- Map showing Tarwa Barwa (#543) in Khiron CD block
- Tarwa Barwa Location in Uttar Pradesh, India
- Coordinates: 26°20′12″N 80°51′43″E﻿ / ﻿26.336605°N 80.862053°E
- Country India: India
- State: Uttar Pradesh
- District: Raebareli

Area
- • Total: 0.822 km^{2} (0.317 sq mi)

Population (2011)
- • Total: 598
- • Density: 727/km^{2} (1,880/sq mi)

Languages
- • Official: Hindi
- Time zone: UTC+5:30 (IST)
- Vehicle registration: UP-35

= Tarwa Barwa =

Tarwa Barwa is a village in Khiron block of Rae Bareli district, Uttar Pradesh, India. It is located 19 km from Lalganj, the tehsil headquarters. As of 2011, it has a population of 598 people, in 117 households. It has one primary school and no healthcare facilities.

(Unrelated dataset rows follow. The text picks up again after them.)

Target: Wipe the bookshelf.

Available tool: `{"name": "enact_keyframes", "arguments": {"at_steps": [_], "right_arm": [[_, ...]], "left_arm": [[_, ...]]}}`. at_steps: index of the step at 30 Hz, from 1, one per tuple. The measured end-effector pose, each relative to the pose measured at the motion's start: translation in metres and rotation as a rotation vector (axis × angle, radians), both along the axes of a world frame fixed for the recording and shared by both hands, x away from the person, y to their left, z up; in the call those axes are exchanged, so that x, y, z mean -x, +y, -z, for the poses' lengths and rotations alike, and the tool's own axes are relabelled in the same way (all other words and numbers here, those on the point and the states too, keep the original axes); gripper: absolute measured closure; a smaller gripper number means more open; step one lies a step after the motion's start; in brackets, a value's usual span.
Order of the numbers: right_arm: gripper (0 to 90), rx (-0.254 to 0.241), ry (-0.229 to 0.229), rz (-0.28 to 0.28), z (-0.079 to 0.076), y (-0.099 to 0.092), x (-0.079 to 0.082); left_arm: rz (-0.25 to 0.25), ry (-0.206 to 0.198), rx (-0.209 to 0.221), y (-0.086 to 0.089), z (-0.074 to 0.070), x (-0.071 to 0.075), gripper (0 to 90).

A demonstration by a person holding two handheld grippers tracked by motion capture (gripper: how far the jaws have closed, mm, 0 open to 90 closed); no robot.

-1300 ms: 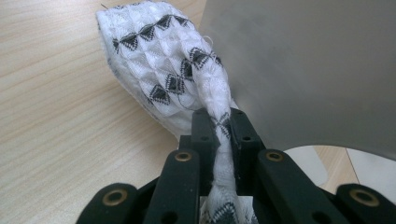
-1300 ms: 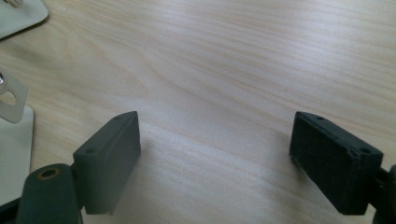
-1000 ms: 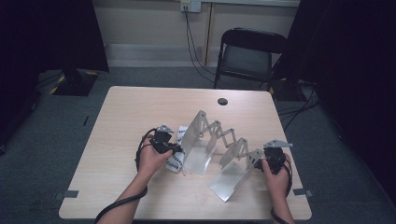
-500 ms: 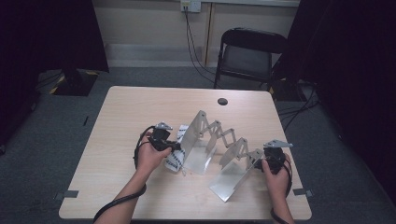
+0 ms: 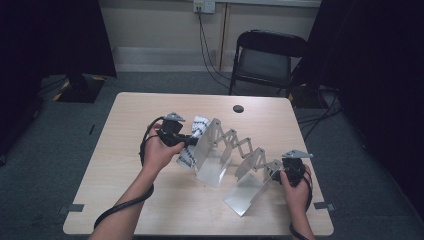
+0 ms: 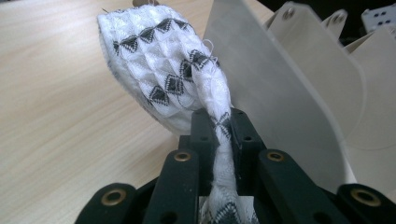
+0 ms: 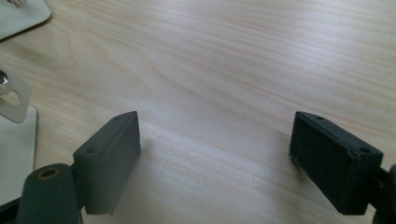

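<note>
A light wooden desk [image 5: 150, 200] with rounded corners stands on grey carpet [image 5: 50, 165] — a small round black disc [image 5: 238, 108] lies near its far edge. Behind it, a black folding chair [image 5: 267, 60] faces the desk. White wall socket [image 5: 204, 6] above, dark cables [image 5: 207, 50] trailing down the pale wall — black curtains [image 5: 50, 35] at either side.
</note>
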State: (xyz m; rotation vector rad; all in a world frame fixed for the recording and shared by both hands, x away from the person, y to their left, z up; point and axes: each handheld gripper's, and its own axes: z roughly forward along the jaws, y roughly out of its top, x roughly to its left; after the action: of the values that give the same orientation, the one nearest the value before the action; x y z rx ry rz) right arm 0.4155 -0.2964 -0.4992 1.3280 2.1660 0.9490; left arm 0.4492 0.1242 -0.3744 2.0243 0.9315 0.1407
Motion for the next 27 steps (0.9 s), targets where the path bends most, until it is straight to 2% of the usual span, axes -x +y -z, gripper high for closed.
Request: {"name": "enact_keyframes", "arguments": {"at_steps": [2, 3, 4, 7, 12, 18, 27], "right_arm": [[15.7, 0.000, 0.000, 0.000, 0.000, 0.000, 0.000], [15.7, 0.000, 0.000, 0.000, 0.000, 0.000, 0.000], [15.7, 0.000, 0.000, 0.000, 0.000, 0.000, 0.000], [15.7, 0.001, -0.001, -0.001, 0.000, 0.000, 0.000], [15.7, 0.000, 0.001, 0.000, 0.000, 0.001, 0.000], [15.6, 0.000, 0.001, 0.000, 0.000, 0.001, 0.000], [15.7, 0.000, 0.001, 0.000, 0.000, 0.001, 0.000]], "left_arm": [[-0.001, -0.001, 0.002, 0.000, -0.004, 0.000, 82.4], [0.003, -0.011, 0.000, 0.000, -0.013, 0.000, 82.3], [0.003, -0.011, 0.000, 0.000, -0.013, 0.000, 82.3], [-0.003, -0.031, 0.017, 0.000, -0.030, 0.001, 82.2], [-0.006, -0.044, 0.023, -0.001, -0.041, 0.001, 82.1], [0.004, -0.051, 0.011, -0.005, -0.039, 0.001, 82.1], [0.007, -0.026, 0.001, -0.006, -0.020, 0.000, 82.0]]}}
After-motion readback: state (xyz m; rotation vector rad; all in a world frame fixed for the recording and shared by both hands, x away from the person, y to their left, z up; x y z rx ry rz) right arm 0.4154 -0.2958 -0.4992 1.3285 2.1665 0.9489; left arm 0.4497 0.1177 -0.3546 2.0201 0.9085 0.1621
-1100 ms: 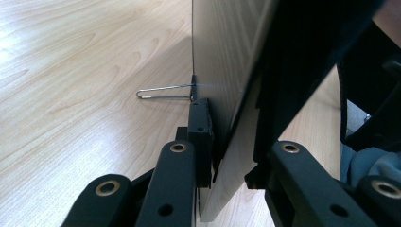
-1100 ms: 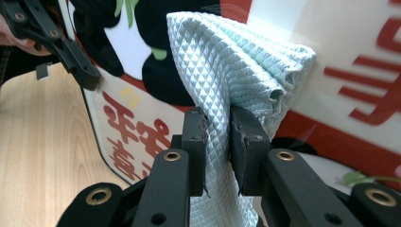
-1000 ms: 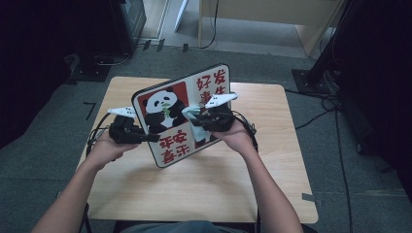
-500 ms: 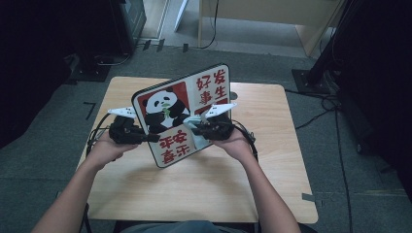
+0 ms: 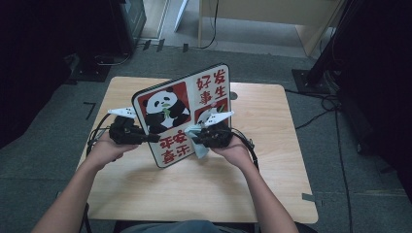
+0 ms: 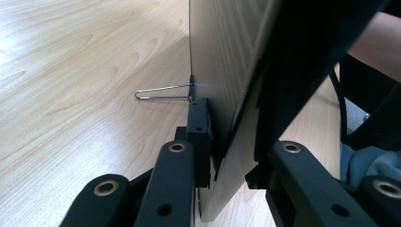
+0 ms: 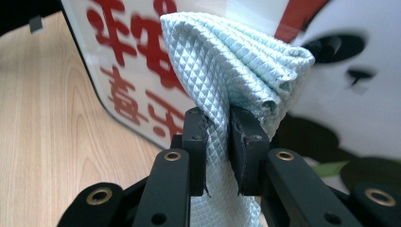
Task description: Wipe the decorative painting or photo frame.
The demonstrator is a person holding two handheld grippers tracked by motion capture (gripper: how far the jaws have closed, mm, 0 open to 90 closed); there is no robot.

The 1961 census recorded Tarwa Barwa as comprising 2 hamlets, with a total population of 207 people (95 male and 112 female), in 42 households and 38 physical houses. The area of the village was given as 202 acres.

The 1981 census recorded Tarwa Barwa as having a population of 326 people, in 65 households, and having an area of 84.18 hectares. The main staple foods were given as wheat and rice.